The Inside Edge
The Bank of England’s Monetary Policy Committee today voted to maintain the official Bank Rate paid on commercial bank reserves at 0.5%.
Despite the continuance of low base rates, mortgage deals still do not reflect the low rates and wide availability we experienced in the pre-crunch days. Banks and building societies argue that the base rate is not the key driver in their own cost of funding mortgages, however the profit margins being made by mortgage providers seem to be many percentage points higher than in the pre-crunch days.

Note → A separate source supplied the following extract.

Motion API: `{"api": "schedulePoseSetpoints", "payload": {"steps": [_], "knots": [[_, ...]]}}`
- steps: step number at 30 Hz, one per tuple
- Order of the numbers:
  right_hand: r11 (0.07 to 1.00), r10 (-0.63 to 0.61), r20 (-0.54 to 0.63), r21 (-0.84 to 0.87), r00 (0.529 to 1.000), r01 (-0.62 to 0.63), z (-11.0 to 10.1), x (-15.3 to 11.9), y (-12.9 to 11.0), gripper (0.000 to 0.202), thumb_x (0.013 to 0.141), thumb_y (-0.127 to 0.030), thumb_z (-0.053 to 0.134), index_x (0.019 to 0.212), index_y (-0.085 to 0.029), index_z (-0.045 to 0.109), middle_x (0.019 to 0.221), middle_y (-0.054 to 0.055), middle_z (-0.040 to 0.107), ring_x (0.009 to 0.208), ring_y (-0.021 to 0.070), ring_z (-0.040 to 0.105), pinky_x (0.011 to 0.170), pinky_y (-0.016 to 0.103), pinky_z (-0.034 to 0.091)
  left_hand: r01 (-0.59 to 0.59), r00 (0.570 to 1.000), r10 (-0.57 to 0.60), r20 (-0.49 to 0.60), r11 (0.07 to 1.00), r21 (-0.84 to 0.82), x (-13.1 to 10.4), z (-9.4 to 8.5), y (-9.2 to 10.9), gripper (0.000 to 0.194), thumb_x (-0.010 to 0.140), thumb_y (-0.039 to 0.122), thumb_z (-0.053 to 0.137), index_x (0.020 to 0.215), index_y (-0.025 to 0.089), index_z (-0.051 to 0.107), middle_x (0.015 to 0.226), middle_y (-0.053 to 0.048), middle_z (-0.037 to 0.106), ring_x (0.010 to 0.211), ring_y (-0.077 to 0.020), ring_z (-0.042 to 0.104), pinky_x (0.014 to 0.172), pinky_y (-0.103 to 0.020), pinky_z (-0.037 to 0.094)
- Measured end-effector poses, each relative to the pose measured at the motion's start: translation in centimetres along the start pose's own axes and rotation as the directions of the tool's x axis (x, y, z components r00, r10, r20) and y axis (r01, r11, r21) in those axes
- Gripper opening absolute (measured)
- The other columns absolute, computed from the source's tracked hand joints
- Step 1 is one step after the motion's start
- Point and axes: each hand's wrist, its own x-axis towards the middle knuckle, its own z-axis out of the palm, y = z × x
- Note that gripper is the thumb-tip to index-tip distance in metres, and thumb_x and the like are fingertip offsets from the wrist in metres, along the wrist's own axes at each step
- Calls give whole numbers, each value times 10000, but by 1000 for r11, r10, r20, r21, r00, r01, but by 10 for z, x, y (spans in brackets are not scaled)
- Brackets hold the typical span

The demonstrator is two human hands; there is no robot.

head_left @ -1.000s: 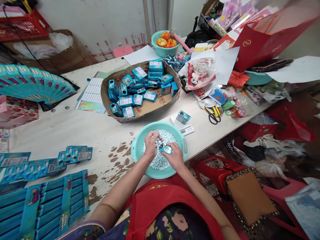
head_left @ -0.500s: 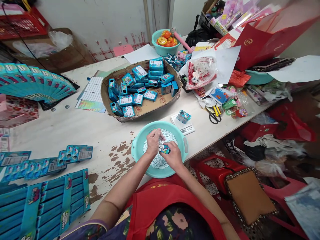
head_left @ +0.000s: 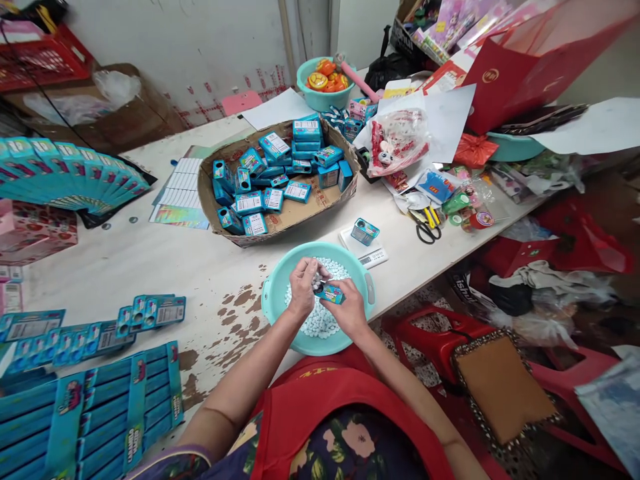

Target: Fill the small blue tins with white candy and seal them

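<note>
A turquoise basin point(head_left: 273, 287) sits at the table's front edge, with many small white tablets point(head_left: 323, 325) in it. Over the basin, my right hand point(head_left: 351, 311) grips a small blue printed box point(head_left: 330, 295), its lettered face turned up. Curled close to the box's left end is my left hand point(head_left: 303, 288), fingers closed round some white tablets that are partly hidden. Behind the basin, a white digital scale point(head_left: 374, 258) carries another blue box point(head_left: 365, 231).
A cut-down cardboard carton point(head_left: 280, 230) holds many blue boxes. Scissors point(head_left: 428, 230) and packets lie to the right. Stacked blue cartons point(head_left: 110, 407) and rows of blue boxes point(head_left: 155, 311) occupy the left. A red stool point(head_left: 425, 327) stands beside the table.
The blue box has turned so that more of its printed face shows. Fewer loose tablets show between my hands. The view has shifted slightly.
</note>
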Motion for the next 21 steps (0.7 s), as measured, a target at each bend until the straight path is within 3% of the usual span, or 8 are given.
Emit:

It seems to be a lenders’ market, where the criteria have swung from lax or reckless to overly cautious and in many cases prohibitive. Here at TBPL we’ve got our fingers crossed that the criteria will eventually land somewhere in the middle and be just plain sensible.
One example of tightening criteria is the new rule for Buy To Let mortgages that stipulates the mortgagee must have an income of at least £30,000 in addition to proving the affordability of the mortgage based on the incoming rent. This could have a big effect on professional landlords with a small portfolio providing an income less than £30,000. Self employed landlords with less than 3 years’ accounts will be similarly restricted.
There is also a great differentiation of mortgage offerings based on the Loan To Value, with those people who were lured into low LTV deals with a zero, 5 or 25 % deposit now losing out on the availability of preferential rates being offered to customers with a deposit of 25 to 50% or more.
No-one really knows what’s going to happen to mortgage deals, interest rates and house prices, but lets just hope the banking industry supports us through it by offering sensible deals on sensible terms.